A visceral urge to near dueled with fears of getting pecked. It all struck him as vaguely cosmic. An omen, perhaps. A wash of paranoia– someone could be watching. Anything was possible.                                            

Still, he itched to dispel it all as a wild fluke, brought to bear by simple, dizzying thirst. The impulses clashed, jammed him up, left him tingling like a tuning fork.

How strange. Just moments earlier he’d been stomping down the street, livid with fantasies of reprisal, of tattooing those transgressions (of which they were guilty beyond all doubt) onto the skin of every last one of those lawyer pricks for whom he slaved. It had been a trying day at work.

All the more puzzling– that fury, wiped clean by a stupid little bird, as if the wrath that poisoned Lester’s blood had only been disappearing ink.

The lark was lint blue. Of a size akin to a balled-up sock, stuck to toothpicks. Lester couldn’t snuff his smile. He searched for others once more.

Though he could not spot any blood, though nothing appeared broken, it was obvious the thing had been molested pretty badly, with its feathering mussed and quilled. Like it had just been given The Chair.

What to do. Robins in the pin oak stoked a blood feud with larks in the cherry.

Lester texted the news to Lou, who was the bright, tricky girl he drank with on weekends, whose pliant affection for Lester sometimes stumped him, and reinforced suspicions he was a dimwit.

Lou:           🙁
                  U just get home?

Lester:       Almost.  Been keeping this one ‘lil
                  birdie company.     

                 :wait.

                 :oh no…am I a sap?!

                 :am I turning into a big old
                 gross lonely old person??

Lou:          been known to happen 
                  even to the best of us

                 :gasp!   what if someone
                 sees you!?        

Lester looked around a third time. The coast seemed clear.

Physical contact felt rash, as a course of action. Old conventional wisdom, from who-knows-where, floated up into Lester’s mind: Keep your Hands to Yourself.
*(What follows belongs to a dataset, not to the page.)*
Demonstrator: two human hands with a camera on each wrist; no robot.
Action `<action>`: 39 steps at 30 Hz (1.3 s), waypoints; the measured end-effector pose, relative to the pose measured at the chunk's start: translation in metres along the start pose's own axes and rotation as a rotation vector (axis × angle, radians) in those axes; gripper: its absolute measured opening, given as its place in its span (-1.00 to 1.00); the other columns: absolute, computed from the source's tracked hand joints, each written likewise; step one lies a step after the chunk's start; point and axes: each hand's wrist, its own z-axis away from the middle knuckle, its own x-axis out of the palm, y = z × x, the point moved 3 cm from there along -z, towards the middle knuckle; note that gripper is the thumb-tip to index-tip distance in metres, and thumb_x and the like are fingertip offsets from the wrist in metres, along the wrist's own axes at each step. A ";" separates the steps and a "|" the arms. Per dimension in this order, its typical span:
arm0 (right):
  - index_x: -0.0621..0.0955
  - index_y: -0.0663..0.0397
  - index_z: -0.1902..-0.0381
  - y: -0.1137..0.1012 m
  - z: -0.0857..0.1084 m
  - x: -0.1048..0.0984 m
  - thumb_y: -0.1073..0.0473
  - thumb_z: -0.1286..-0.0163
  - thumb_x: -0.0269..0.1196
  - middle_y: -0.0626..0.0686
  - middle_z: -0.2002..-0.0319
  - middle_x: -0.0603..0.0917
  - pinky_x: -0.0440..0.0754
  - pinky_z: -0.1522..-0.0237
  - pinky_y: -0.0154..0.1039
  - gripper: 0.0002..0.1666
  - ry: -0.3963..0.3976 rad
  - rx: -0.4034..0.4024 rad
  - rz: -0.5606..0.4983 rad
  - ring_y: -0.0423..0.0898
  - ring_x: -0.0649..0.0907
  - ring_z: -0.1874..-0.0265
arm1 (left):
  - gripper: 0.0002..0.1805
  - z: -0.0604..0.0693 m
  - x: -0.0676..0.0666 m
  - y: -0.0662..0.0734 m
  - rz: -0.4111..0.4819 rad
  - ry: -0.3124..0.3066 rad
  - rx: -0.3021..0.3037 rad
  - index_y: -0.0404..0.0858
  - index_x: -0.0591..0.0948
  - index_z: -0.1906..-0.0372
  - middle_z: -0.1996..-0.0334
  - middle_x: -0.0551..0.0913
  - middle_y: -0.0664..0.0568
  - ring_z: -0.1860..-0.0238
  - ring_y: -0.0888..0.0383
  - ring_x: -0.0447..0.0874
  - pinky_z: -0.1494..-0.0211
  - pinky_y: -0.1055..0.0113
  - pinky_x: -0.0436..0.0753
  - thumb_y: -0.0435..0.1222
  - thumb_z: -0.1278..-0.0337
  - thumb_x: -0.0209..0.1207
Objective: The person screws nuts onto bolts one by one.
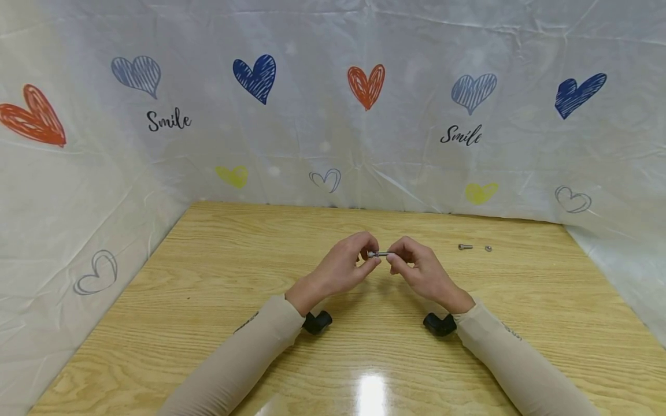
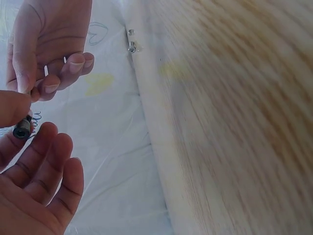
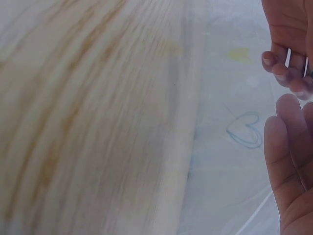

He admired the lark’s anatomical particulars— that long thin bill, downturned like a barrette, lending a permanent appearance of woe, as much as any naughty child’s sorry, bulging lower lip. Heaving breaths. Hyper, quizzical looks swiveling after a car door’s bang. Black nails, like tiny thorns of onyx, clawing up the door’s glass.

Its position prevented entry into the vestibule, and the lark seemed in no hurry to flee. Lester grumbled. Not yet broken-in, his new boots chewed his feet, and his posture had been gradually buckling from his shoulder bag since the afternoon. But here was this puny little pipsqueak, pretty much screwed, while the robins in the birch at the sidewalk jeered, or, like some raucous beer garden in the branches, made merry.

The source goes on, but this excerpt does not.